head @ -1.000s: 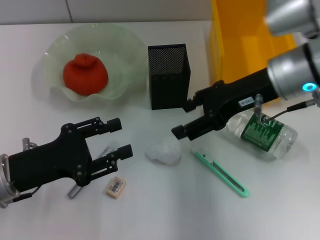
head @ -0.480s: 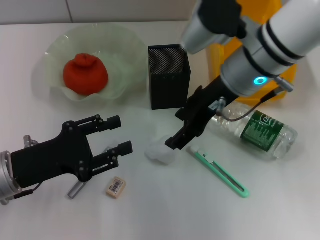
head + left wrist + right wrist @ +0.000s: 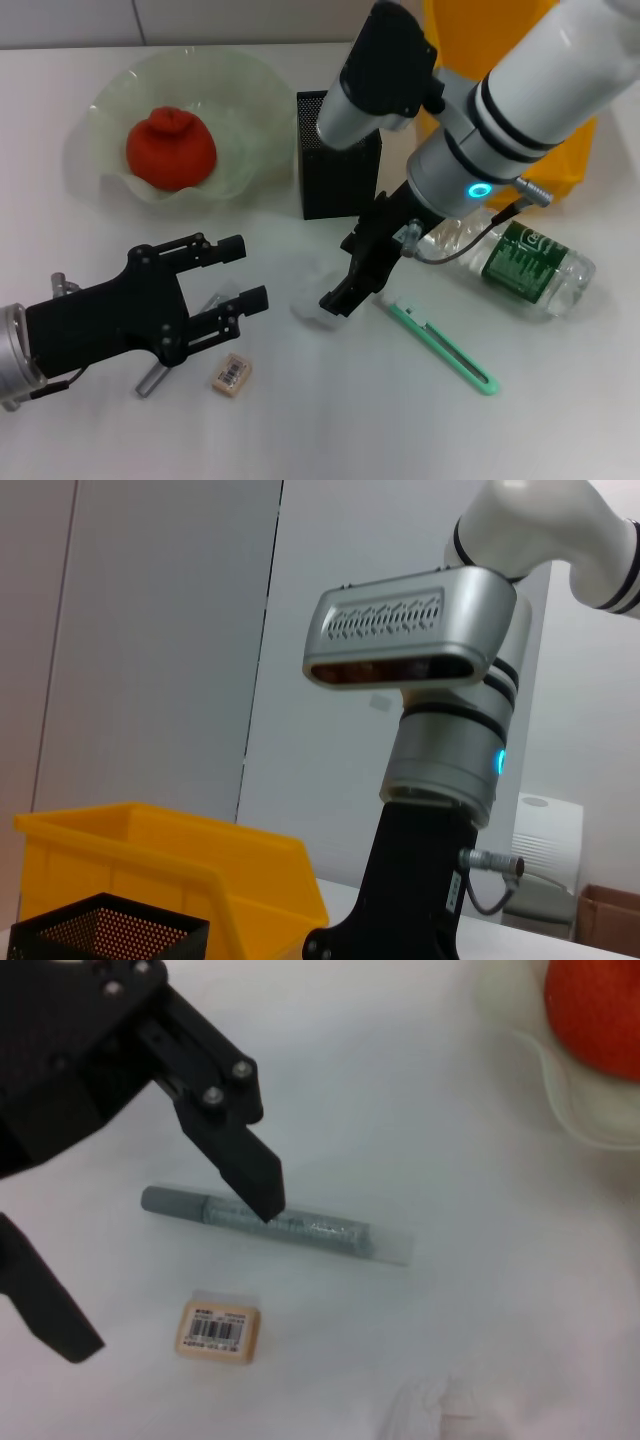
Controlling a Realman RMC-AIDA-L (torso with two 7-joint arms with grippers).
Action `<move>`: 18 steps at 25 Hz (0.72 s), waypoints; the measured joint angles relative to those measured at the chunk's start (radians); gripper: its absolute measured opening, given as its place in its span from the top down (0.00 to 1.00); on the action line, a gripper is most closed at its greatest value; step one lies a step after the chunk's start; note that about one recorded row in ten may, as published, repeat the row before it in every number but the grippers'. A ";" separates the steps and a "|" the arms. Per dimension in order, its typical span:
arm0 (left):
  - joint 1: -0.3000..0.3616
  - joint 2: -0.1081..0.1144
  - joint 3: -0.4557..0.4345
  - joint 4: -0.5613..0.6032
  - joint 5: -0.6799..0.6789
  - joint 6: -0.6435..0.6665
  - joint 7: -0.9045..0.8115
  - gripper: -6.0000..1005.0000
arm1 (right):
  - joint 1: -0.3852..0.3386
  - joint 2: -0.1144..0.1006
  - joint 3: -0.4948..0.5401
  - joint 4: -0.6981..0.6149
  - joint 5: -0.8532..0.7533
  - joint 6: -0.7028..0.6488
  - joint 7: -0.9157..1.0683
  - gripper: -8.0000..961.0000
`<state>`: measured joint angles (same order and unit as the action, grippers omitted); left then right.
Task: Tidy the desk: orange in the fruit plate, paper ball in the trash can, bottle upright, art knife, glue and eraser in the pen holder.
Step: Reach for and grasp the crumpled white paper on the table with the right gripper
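The orange (image 3: pixel 170 148) lies in the pale green fruit plate (image 3: pixel 240 95). A white paper ball (image 3: pixel 312 305) sits in front of the black mesh pen holder (image 3: pixel 335 165). My right gripper (image 3: pixel 343 270) hangs open just above the ball, pointing down at it. The bottle (image 3: pixel 520 262) lies on its side at the right, and the green art knife (image 3: pixel 440 345) is flat in front of it. My left gripper (image 3: pixel 245 271) is open over the grey glue stick (image 3: pixel 270 1225), with the eraser (image 3: pixel 232 373) beside it. The yellow trash can (image 3: pixel 500 60) stands at the back right.
The right arm's big white links (image 3: pixel 520 90) reach over the pen holder and the trash can. In the left wrist view, the right arm's wrist (image 3: pixel 440 780) rises behind the yellow bin (image 3: pixel 150 870). Bare white table (image 3: pixel 330 420) lies along the near edge.
My right arm has swung leftward and down from the bottle, so its gripper now points down over the paper ball. The left gripper has barely moved.
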<state>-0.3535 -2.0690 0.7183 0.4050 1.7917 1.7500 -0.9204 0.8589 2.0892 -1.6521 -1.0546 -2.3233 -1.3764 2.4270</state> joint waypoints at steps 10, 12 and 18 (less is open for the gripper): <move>0.000 -0.002 0.001 -0.002 0.000 -0.008 0.000 0.40 | -0.004 0.002 -0.068 0.029 0.019 0.085 0.003 0.15; 0.002 -0.002 0.001 -0.003 0.000 -0.008 0.000 0.40 | -0.004 0.002 -0.081 0.035 0.026 0.097 0.003 0.14; 0.003 -0.002 0.001 -0.003 0.000 -0.010 0.000 0.40 | -0.003 0.002 -0.115 0.051 0.034 0.139 0.003 0.15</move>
<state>-0.3508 -2.0709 0.7195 0.4019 1.7917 1.7401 -0.9204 0.8558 2.0909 -1.7670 -1.0032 -2.2892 -1.2374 2.4303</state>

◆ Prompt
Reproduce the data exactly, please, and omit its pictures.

◆ Exercise output
head @ -1.000s: 
head @ -0.480s: 
head + left wrist + right wrist @ +0.000s: 
Controlling a Realman RMC-AIDA-L (torso with two 7-joint arms with grippers).
Action `<move>`: 18 steps at 25 Hz (0.72 s), waypoints; the measured joint angles relative to those measured at the chunk's start (radians); gripper: its absolute measured opening, given as its place in its span from the top down (0.00 to 1.00); on the action line, a gripper is most closed at its greatest value; step one lies a step after the chunk's start; note that about one recorded row in ten may, as published, repeat the row before it in every number but the grippers'. A ";" separates the steps and a "|" the arms. Per dimension in order, its typical span:
arm0 (left):
  - joint 1: -0.3000..0.3616
  - joint 2: -0.1081..0.1144
  - joint 3: -0.4557..0.4345
  - joint 4: -0.5613..0.6032
  - joint 5: -0.6799..0.6789
  - joint 6: -0.6435..0.6665
  - joint 7: -0.9045..0.8115
  - gripper: -6.0000..1005.0000
arm1 (right):
  - joint 1: -0.3852..0.3386
  - joint 2: -0.1144..0.1006
  - joint 3: -0.4948..0.5401
  - joint 4: -0.6981..0.6149
  - joint 5: -0.8532..0.7533
  - joint 6: -0.7028..0.6488
  - joint 7: -0.9157..1.0683
  - gripper: -8.0000..961.0000
`<state>`: measured joint angles (same order and unit as the action, grippers omitted); left then right.
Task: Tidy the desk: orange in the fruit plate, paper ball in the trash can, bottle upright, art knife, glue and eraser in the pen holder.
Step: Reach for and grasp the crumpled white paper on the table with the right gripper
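The orange (image 3: pixel 170 148) lies in the pale green fruit plate (image 3: pixel 240 95). A white paper ball (image 3: pixel 312 305) sits in front of the black mesh pen holder (image 3: pixel 335 165). My right gripper (image 3: pixel 343 270) hangs open just above the ball, pointing down at it. The bottle (image 3: pixel 520 262) lies on its side at the right, and the green art knife (image 3: pixel 440 345) is flat in front of it. My left gripper (image 3: pixel 245 271) is open over the grey glue stick (image 3: pixel 270 1225), with the eraser (image 3: pixel 232 373) beside it. The yellow trash can (image 3: pixel 500 60) stands at the back right.
The right arm's big white links (image 3: pixel 520 90) reach over the pen holder and the trash can. In the left wrist view, the right arm's wrist (image 3: pixel 440 780) rises behind the yellow bin (image 3: pixel 150 870). Bare white table (image 3: pixel 330 420) lies along the near edge.
My right arm has swung leftward and down from the bottle, so its gripper now points down over the paper ball. The left gripper has barely moved.
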<state>-0.3535 -2.0690 0.7183 0.4050 1.7917 1.7500 -0.9204 0.8589 2.0892 -1.6521 -1.0546 -2.3233 -1.3764 2.4270</state> joint waypoints at steps 10, 12 and 18 (less is open for the gripper): <move>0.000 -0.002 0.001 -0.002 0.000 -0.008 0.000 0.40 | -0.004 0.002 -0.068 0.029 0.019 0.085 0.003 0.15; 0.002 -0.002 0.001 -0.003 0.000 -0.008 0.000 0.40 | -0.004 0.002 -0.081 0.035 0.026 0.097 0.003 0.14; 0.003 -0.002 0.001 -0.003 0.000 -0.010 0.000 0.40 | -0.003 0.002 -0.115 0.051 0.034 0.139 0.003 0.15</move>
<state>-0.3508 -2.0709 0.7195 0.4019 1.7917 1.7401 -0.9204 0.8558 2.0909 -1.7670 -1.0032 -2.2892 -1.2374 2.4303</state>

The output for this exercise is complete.